5/5 stars
Phil Elverum, of lo-fi folk projects The Microphones and Mount Eerie, has been singing about loss for a long time. For more than two decades, Elverum has taken his beautiful surroundings of northern Washington state and steeped them in human experience, projecting his own loneliness, melancholy and sense of mortality onto the mountains, forests and streams. This beautiful abstraction of nature and humanity has garnered him a cult following, but it was always just this: an abstraction. Then, in the summer of 2016, his wife Geneviève passed away, leaving behind an infant daughter. In the wake of this horrific loss, Phil wrote A Crow Looked At Me, an album that threw away all of the mysticism and metaphor of his previous works and left behind raw, unfiltered human loss. The first track opens plainly with “Death is real”, and nothing sums up the album better. I cried the first time I listened to it. As did many others.
Now Only was released almost exactly a year after A Crow Looked At Me. If A Crow is an album about the immediacy of personal loss, Now Only is a companion record concerned with looking back on grief, reflecting upon it, and coming to terms with the cyclical nature of life and death. The knotty, anecdotal songs of Now Only stand in stark contrast with the short, mournful diary entries of its predecessor. Opener and single ‘Tintin in Tibet’ recollects days in Victoria and Tofino: eating oranges, playing empty shows and sleeping in cars. Phil finds a foil for Geneviève in Jack Kerouac’s embattled daughter on ‘Distortion’, and reflects on the solitude of his early touring days.
Phil once returns to his more experimental composition of yore with tracks ‘Now Only’ and ‘Earth’, both of which interweave subdued, meditative verses with bursts of melodic melancholy. The honey-sweet “People get cancer and die” of ‘Now Only’ can be almost jarring on first listen, but it calls back to the equally sweet and morbid chorus of an early Microphones track ‘I Can’t Believe You Actually Died’. Phil seemed happier and more contented then.

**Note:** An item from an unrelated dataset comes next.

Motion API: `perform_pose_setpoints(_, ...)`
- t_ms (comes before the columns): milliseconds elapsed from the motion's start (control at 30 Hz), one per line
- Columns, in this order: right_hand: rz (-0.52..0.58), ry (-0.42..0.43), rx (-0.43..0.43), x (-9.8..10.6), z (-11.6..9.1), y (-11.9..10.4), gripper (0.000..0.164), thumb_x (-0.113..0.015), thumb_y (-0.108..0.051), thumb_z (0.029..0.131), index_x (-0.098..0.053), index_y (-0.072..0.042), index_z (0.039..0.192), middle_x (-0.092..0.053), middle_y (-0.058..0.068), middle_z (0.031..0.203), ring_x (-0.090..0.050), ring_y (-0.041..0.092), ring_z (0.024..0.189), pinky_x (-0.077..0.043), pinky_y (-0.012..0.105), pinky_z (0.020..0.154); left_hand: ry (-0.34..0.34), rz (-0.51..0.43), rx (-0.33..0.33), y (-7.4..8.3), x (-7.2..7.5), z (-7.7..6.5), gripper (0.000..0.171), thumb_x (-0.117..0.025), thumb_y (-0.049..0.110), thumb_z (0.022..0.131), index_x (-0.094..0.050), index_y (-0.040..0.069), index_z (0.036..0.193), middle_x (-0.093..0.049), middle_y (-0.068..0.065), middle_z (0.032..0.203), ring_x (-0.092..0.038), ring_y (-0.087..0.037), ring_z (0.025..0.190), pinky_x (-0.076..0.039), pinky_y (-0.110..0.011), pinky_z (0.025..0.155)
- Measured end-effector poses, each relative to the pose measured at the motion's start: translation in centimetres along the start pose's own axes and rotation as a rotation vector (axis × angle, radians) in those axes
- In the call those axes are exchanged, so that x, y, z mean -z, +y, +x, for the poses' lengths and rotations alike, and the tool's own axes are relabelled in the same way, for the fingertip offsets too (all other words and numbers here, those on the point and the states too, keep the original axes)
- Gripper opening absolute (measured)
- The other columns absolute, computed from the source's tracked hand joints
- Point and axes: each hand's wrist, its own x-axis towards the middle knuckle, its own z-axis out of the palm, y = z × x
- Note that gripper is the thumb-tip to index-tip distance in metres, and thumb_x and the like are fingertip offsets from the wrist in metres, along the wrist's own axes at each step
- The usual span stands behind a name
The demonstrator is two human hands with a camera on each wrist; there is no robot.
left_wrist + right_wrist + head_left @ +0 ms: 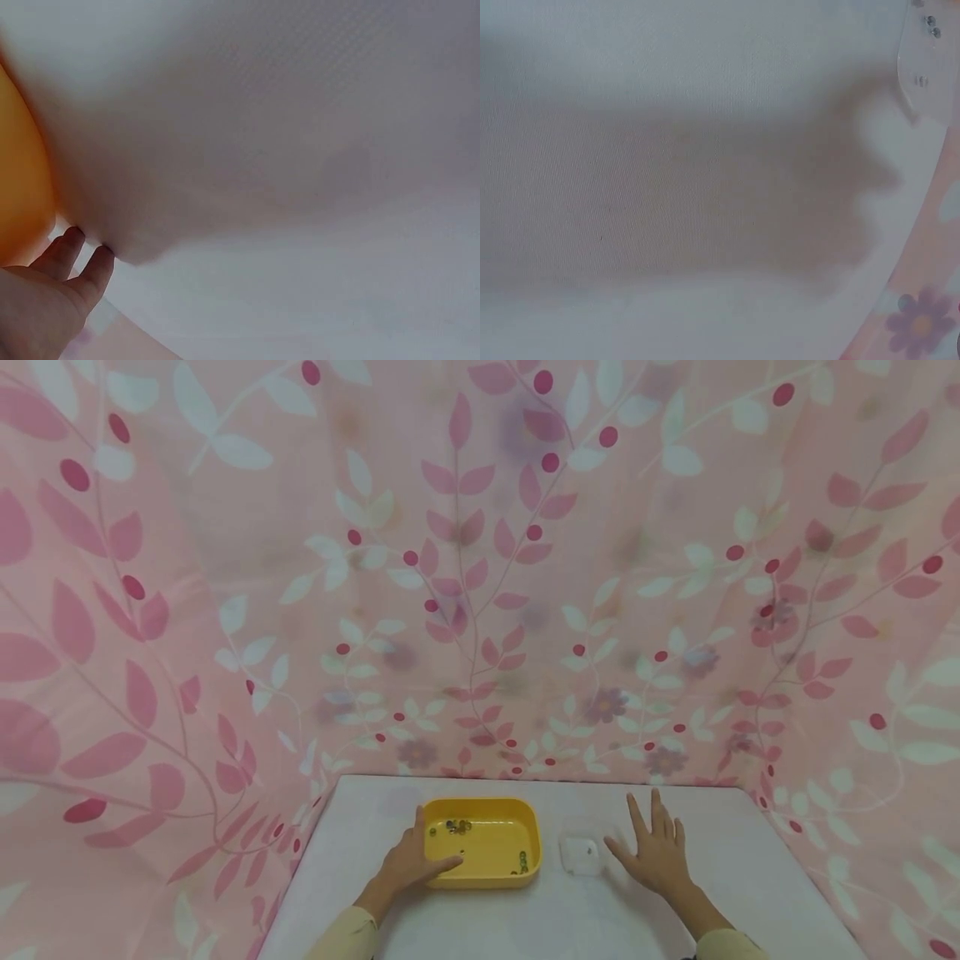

Hopefully, he’s now reaching a similar peace.
The self-referential nature of Phil’s music tentatively returns here with both melodic and lyrical nods to his work on Lost Wisdom. These motifs are warped now, however, just as Phil’s re-examination of how his life interplays with that of his surroundings will forever be warped by Geneviève’s death. The remains of an animal on the peak of a mountain, or the knowing stare of a raven are laden with the weight of loss, and grappling with this is Phil’s burden to bear. Now Only is a man searching this desolate space, grasping at shards of lights among the echoes of grief.
Image: UT Connewitz via. Flickr
One reply on “Mount Eerie continues his beautiful meditation on grief and loss with Now Only”
great piece!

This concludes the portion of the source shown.